_ACTIVITY_:
The required result is every line of the records that includes "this".

Stored records

§

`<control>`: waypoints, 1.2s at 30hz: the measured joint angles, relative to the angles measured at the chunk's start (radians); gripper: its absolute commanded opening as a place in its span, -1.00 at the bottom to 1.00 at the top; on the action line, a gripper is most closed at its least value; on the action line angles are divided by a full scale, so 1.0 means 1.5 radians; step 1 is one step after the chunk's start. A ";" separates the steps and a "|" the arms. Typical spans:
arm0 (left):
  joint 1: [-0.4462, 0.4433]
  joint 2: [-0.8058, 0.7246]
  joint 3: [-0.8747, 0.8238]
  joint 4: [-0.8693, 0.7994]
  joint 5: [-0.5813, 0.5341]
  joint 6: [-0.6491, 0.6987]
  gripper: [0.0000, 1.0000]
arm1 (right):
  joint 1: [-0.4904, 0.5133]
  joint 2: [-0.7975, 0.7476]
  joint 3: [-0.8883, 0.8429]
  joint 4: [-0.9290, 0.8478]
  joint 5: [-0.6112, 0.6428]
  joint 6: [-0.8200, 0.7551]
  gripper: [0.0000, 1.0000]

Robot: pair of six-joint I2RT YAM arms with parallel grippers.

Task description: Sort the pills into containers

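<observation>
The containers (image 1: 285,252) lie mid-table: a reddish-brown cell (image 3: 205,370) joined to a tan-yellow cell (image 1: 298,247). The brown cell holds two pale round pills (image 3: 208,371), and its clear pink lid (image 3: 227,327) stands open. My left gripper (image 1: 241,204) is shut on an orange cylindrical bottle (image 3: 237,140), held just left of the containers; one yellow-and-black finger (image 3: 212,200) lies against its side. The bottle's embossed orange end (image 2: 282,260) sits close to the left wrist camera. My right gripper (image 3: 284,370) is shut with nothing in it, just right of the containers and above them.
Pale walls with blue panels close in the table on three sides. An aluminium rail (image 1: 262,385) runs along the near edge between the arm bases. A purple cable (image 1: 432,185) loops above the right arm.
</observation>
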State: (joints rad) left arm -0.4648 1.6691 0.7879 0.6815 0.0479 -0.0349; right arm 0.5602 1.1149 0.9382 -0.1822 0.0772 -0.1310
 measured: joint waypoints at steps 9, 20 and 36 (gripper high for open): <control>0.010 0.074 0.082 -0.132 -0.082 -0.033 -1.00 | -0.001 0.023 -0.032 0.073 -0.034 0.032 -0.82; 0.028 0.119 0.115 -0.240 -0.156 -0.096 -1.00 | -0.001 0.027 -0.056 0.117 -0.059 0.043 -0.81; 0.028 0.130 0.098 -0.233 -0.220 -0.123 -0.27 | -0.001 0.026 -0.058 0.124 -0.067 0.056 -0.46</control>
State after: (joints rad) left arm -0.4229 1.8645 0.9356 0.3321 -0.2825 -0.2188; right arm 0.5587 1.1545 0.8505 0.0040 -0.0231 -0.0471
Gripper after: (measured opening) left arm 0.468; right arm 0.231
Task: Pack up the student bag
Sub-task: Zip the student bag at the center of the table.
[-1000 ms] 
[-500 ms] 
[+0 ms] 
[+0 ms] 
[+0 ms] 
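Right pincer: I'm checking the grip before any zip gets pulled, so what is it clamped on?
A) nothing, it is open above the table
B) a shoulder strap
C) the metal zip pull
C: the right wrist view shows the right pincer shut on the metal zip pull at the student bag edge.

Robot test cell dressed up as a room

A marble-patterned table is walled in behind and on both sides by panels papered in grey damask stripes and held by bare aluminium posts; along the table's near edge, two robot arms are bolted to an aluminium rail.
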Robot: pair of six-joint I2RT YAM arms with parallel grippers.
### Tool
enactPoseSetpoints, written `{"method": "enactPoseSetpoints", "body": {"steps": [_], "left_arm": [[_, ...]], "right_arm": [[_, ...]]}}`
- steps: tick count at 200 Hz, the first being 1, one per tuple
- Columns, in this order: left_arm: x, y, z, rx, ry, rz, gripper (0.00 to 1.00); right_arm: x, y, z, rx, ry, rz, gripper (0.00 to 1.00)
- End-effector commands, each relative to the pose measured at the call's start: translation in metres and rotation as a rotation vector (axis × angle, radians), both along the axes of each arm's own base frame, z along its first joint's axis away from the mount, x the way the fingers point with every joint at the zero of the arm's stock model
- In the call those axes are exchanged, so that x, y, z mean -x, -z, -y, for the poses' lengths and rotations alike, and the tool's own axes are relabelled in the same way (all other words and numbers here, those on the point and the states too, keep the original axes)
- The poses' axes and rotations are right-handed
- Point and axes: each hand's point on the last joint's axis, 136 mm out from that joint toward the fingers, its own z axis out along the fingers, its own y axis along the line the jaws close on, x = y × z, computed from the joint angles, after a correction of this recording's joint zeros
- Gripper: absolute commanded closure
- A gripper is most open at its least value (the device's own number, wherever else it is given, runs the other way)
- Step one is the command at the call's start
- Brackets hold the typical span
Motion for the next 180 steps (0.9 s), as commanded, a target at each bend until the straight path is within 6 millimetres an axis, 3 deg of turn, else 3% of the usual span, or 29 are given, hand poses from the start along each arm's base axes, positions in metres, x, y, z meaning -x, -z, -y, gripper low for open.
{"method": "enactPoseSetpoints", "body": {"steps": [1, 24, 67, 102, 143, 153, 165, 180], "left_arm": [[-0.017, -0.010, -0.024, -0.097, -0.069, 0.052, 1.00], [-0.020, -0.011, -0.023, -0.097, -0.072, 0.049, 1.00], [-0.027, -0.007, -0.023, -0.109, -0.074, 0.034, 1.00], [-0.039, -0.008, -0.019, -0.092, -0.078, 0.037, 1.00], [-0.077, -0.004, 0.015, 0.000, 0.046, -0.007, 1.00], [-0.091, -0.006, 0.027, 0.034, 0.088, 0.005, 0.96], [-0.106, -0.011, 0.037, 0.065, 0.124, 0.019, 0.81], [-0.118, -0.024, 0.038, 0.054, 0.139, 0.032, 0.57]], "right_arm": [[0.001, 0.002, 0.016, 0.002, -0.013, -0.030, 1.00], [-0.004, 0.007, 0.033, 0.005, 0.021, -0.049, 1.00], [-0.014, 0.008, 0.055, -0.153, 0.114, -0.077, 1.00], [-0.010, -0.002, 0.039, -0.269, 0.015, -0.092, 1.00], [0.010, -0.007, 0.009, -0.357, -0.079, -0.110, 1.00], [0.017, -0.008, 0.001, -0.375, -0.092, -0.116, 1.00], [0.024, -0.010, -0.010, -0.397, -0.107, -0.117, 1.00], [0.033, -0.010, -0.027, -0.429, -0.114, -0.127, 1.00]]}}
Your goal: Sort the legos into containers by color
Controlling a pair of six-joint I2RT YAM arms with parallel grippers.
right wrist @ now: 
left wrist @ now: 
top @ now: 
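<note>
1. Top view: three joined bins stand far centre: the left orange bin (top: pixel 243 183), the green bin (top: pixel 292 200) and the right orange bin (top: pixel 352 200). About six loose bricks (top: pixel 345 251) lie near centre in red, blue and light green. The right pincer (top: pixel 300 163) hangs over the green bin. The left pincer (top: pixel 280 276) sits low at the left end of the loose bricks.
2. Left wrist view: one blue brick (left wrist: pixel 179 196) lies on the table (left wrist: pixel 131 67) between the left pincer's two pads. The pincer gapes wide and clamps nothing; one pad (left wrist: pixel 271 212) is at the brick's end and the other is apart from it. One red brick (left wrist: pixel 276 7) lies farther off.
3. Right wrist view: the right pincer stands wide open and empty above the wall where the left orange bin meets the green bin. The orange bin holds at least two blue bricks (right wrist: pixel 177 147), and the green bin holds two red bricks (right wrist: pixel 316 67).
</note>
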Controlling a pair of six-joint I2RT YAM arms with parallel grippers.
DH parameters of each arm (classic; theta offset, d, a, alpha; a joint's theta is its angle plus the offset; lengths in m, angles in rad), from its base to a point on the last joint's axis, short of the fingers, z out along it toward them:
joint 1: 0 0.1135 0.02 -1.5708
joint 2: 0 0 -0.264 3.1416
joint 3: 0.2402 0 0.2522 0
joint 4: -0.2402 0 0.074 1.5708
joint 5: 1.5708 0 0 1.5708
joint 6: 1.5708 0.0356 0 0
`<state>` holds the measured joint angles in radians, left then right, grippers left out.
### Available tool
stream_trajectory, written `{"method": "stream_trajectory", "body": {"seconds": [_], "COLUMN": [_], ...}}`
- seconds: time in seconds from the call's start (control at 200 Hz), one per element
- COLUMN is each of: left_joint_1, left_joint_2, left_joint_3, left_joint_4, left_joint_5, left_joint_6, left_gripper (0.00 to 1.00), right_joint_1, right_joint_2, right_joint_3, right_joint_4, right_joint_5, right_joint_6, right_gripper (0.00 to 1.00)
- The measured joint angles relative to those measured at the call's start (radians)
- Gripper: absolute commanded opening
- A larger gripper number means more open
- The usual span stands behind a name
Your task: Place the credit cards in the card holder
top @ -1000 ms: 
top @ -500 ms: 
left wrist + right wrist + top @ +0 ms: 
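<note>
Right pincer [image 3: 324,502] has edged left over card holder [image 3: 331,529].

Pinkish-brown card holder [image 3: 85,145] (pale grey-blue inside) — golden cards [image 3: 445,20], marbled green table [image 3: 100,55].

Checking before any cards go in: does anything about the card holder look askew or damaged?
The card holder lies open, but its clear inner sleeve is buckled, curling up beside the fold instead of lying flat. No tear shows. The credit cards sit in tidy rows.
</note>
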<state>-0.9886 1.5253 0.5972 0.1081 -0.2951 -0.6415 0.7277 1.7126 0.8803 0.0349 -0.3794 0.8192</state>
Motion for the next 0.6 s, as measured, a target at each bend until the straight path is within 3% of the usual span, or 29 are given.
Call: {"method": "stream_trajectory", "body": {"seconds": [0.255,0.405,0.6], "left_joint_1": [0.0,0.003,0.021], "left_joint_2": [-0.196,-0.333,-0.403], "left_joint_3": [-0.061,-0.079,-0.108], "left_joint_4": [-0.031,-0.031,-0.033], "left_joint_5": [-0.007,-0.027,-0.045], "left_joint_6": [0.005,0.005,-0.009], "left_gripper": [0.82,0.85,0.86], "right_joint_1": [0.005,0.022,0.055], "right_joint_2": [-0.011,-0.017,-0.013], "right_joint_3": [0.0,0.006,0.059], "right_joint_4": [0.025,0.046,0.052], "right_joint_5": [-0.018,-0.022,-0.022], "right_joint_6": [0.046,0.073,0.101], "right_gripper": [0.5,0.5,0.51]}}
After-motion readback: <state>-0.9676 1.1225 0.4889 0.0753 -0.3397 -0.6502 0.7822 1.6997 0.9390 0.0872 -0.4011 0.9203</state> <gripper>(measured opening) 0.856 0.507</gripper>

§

_TASK RESULT_:
- Columns, in this order: left_arm: x, y, z, rx, ry, rz, gripper (0.00 to 1.00); right_arm: x, y, z, rx, ry, rz, gripper (0.00 to 1.00)
- Point and axes: each hand's point on the last joint's axis, 136 mm out from that joint toward the fingers, its own z axis out along the fingers, its own y axis along the line the jaws close on, x = y × z, computed from the joint angles, after a correction of this recording's joint zeros

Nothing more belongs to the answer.